Shell commands lend themselves well to written fiction which I really like. You can convey the details to the reader while staying true to hacking.
The Cyborg Shell
I promised I would bridge this to the epic manga-turned-anime Ghost in the Shell.
The original anime movie is one of my favorites, including its great soundtrack. I’ve had it on my list of reviews ever since I started this newsletter and my intention is to feature it as my holiday special this year, i.e. in the December issue.
So what’s up with the shell in Ghost in the Shell? Two things.
First, there’s no doubt in my mind that computer geeks simply like the mystique around some ghost-like thing hiding in a computer shell.

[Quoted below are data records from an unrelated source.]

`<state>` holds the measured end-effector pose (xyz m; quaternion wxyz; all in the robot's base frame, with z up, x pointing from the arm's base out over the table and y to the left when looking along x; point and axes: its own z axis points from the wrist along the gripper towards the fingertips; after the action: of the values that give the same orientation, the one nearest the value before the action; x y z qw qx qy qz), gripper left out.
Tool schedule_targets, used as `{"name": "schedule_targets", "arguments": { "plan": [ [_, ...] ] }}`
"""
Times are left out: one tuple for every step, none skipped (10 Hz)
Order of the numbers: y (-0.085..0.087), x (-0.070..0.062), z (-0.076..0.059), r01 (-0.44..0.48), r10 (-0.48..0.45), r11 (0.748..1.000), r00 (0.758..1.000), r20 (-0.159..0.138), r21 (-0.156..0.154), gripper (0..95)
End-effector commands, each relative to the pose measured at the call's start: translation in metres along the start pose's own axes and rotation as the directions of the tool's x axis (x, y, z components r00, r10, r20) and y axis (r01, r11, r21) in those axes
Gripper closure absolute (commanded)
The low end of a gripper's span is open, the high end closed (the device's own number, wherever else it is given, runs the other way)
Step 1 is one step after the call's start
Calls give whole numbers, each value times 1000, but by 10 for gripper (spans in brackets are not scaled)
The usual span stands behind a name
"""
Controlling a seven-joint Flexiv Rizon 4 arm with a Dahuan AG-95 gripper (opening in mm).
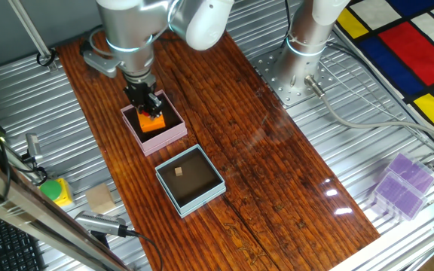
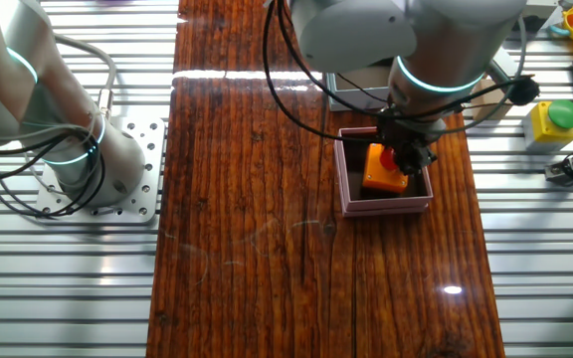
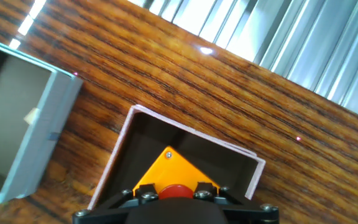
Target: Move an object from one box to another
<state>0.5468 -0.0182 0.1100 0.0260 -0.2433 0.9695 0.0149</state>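
The small pink box [image 1: 173, 135] stands on the wooden table, and an orange block with a red knob [image 1: 152, 123] sits inside it. My gripper [image 1: 148, 105] reaches down into the box, its fingers closed either side of the red knob [image 2: 390, 159]. In the hand view the orange block [image 3: 169, 168] fills the space between the fingers over the pink box [image 3: 120, 155]. The light blue box with a dark brown inside [image 1: 212, 188] stands just in front, holding a small beige piece [image 1: 179, 172]. It also shows at the left of the hand view [image 3: 48, 124].
A second arm's base [image 1: 307, 45] stands on the metal bench beside the table. A yellow box with a green button [image 1: 55, 190], a wooden cube [image 1: 100, 199] and a cabled tool [image 1: 100, 224] lie off the table's left edge. Purple plastic cases [image 1: 401, 184] are at the right.
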Motion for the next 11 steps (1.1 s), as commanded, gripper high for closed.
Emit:
{"name": "schedule_targets", "arguments": {
  "plan": [
    [4,-4,-23,-26,26,1000,1000,-4,-1,950],
    [8,-7,-34,-37,37,999,999,-8,-2,950],
    [14,-12,-44,-49,49,999,999,-9,-3,950],
    [20,-16,-49,-60,60,998,998,-9,-4,950],
    [35,-24,-59,-86,86,996,996,-9,-4,950],
    [45,-30,-65,-103,103,995,995,-10,-3,950],
    [54,-34,-68,-120,120,993,993,-10,-2,950],
    [64,-39,-69,-140,140,990,990,-8,-1,950],
    [77,-44,-69,-163,163,987,987,-7,0,950],
    [83,-47,-69,-171,171,985,985,-7,2,950],
    [89,-51,-69,-183,183,983,983,-8,1,950]
  ]
}}
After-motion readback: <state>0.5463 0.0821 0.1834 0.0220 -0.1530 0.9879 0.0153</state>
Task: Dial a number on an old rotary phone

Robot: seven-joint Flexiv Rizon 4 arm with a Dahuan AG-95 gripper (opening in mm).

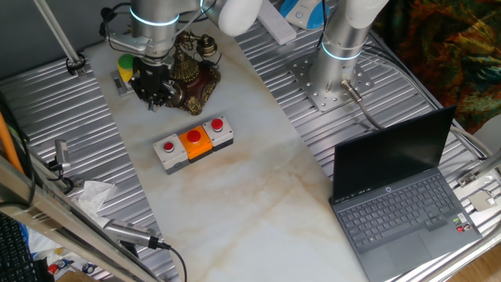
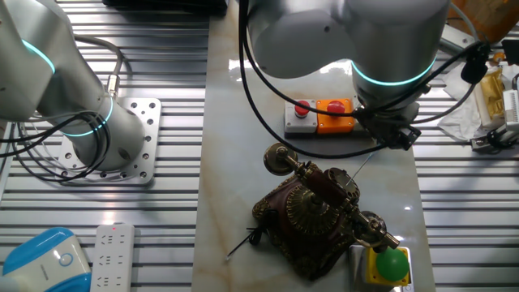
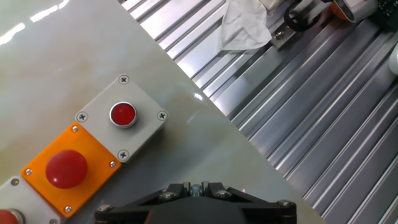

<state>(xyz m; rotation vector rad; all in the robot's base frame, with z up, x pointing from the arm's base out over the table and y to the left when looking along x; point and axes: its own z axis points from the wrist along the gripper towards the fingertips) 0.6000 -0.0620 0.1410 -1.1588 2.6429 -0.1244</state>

I’ll readily admit that I originally did not understand the title and thought it was a reference to an actual computer shell. In that regard, it’s a lucky and/or clever title. The original title was not considered flashy enough so they changed it to Shell Squad in editing. But the originator Masamune Shirow liked Ghost in the Shell and made sure it was added back as a subtitle.
Second, the real meaning of shell in the manga is a cyborg shell — a robotic shell around a human mind. That’s also the reason for the ghost. It’s not about a Halloween ghost, but about a human spirit. The ghost in the shell is the human core inside a cyborg. This has a deep connection to computer shells because what you get through any computer interface, graphical or textual, is a surface that hides the true nature of the system underneath. The shell may trick you or deny you access to certain privileged parts, just like a cyborg shell.
In the next issue we’ll review Ghost in the Shell for real. I haven’t made up my mind on the split between the manga, the original anime, and the subsequent non-animated movie with Scarlett Johansson. It’s all great hacker fiction!
Currently Reading
I’m still reading Kolymsky Heights by Lionel Davidson. The intense NaNoWriMo has not given me much reading time.